Baik ibu/ayah harus kompak memilih pola asuh yang akan diterapkan kepada anak. Jangan plin-plan dan berubah-ubah agar anak tidak bingung.Jadilah orang tua yang pantas diteladani anak dengan mencontohkan hal-hal positif dalam kehidupan sehari-hari.Sesuaikan pola asuh dengan situasi dan kondisi kemampuan dan kebutuhan anak. Pola asuh anak balita akan berbeda dengan pola asuh anak remaja.Kedisiplinan tetap harus diutamakan dalam membimbing anak sejak mulai kecil hingga dewasa agar anak tetap mandiri.

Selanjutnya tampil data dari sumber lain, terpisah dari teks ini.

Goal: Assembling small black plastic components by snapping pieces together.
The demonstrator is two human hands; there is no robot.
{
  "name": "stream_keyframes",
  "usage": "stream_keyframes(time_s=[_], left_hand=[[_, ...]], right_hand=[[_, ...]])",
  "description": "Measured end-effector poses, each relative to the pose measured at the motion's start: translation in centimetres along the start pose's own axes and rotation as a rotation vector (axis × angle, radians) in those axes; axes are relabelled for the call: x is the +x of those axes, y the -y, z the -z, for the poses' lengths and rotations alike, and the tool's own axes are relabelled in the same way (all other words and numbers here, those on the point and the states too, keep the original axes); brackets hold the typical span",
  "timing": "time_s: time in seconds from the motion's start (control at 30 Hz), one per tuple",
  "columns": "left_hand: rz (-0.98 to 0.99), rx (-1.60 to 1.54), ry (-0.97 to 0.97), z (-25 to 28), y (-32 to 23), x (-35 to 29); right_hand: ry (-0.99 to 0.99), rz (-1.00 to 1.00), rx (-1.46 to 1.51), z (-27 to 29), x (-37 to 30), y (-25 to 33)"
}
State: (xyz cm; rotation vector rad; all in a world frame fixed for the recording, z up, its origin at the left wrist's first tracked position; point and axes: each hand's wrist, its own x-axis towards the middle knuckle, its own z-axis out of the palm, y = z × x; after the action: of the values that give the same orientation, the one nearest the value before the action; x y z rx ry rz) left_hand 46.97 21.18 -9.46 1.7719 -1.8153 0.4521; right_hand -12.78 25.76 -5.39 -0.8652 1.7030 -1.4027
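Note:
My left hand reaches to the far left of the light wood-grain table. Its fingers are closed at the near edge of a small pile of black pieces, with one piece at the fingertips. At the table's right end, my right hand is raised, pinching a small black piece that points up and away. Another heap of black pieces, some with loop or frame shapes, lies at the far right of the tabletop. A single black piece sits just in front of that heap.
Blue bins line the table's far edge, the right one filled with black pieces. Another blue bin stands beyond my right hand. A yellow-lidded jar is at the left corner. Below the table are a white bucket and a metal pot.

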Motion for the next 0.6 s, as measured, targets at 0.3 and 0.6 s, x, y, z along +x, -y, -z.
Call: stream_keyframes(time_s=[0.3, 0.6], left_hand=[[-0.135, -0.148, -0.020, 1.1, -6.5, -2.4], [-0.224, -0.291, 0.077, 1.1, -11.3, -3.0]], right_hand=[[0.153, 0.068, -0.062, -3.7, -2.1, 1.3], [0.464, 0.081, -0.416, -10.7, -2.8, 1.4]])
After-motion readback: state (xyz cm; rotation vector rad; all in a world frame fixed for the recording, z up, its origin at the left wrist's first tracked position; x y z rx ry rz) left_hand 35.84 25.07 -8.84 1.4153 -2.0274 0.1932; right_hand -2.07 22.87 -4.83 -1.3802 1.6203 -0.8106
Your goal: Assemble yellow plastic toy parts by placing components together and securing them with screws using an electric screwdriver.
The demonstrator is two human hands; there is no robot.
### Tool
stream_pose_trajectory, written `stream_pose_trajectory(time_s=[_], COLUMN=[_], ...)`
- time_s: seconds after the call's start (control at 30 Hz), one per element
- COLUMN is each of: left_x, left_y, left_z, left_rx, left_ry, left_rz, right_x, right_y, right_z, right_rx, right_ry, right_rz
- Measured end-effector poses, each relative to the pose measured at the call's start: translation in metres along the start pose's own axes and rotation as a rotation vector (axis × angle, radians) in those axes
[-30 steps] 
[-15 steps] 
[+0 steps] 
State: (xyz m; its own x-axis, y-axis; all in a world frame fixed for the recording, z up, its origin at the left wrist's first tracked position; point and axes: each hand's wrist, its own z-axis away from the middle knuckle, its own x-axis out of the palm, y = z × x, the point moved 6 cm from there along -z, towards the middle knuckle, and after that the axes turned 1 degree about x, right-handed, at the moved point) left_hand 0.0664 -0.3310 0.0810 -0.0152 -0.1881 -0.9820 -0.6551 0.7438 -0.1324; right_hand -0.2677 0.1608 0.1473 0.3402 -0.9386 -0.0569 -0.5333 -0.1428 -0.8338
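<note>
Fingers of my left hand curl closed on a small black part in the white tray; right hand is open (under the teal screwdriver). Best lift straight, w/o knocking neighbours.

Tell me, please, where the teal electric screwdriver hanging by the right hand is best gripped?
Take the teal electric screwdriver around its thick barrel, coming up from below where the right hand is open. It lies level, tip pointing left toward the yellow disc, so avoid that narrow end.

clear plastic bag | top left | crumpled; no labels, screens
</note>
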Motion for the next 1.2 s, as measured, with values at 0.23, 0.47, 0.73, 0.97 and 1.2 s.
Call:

Suatu studi positive deviance mempelajari mengapa dari sebagian banyak bayi dan balita di suatu desa miskin hanya sebagian kecil yang menderita gizi buruk, padahal orang tua mereka hanya petani miskin. Dari sudut ini diketahui pola pengasuhan anak berpengaruh pada timbulnya gizi buruk. Anak yang di asuh dengan ibunya sendiri dengan kasih sayang, apalagi ibunya berpendidikan, mengerti soal pentingnya ASI, memanfaatkan posyandu dan kebersihan, meskipun sama-sama miskin, ternyata anaknya lebih sehat. Unsur pendidikan bepengaruh pada kualitas pengasuhan anak. Sebaliknya sebagian anak yang bergizi buruk ternyata diasuh oleh neneknya atau pengasuh, (Adisasmito, 2008).

Faktor yang mempengaruhi buruknya keadaan gizi balitah adalah pola asuh yang kurang, komsumsi gizi yang tidak cukup, serta pelayanan kesehatan yang tidak memadai, yang pada akhirnya berdampak pada kematian (Adisasmito, 2008).

Gizi kurang banyak menimpa anak balita sehingga golongan ini disebut golongan rawan. Masa peralihan antara saat mulai disapih dan mulai mengikuti pola makan orang dewasa atau merupakan masa gawat karena ibu atau pengasuh mengikuti kebiaaan yang keliru (Adisasmito, 2008).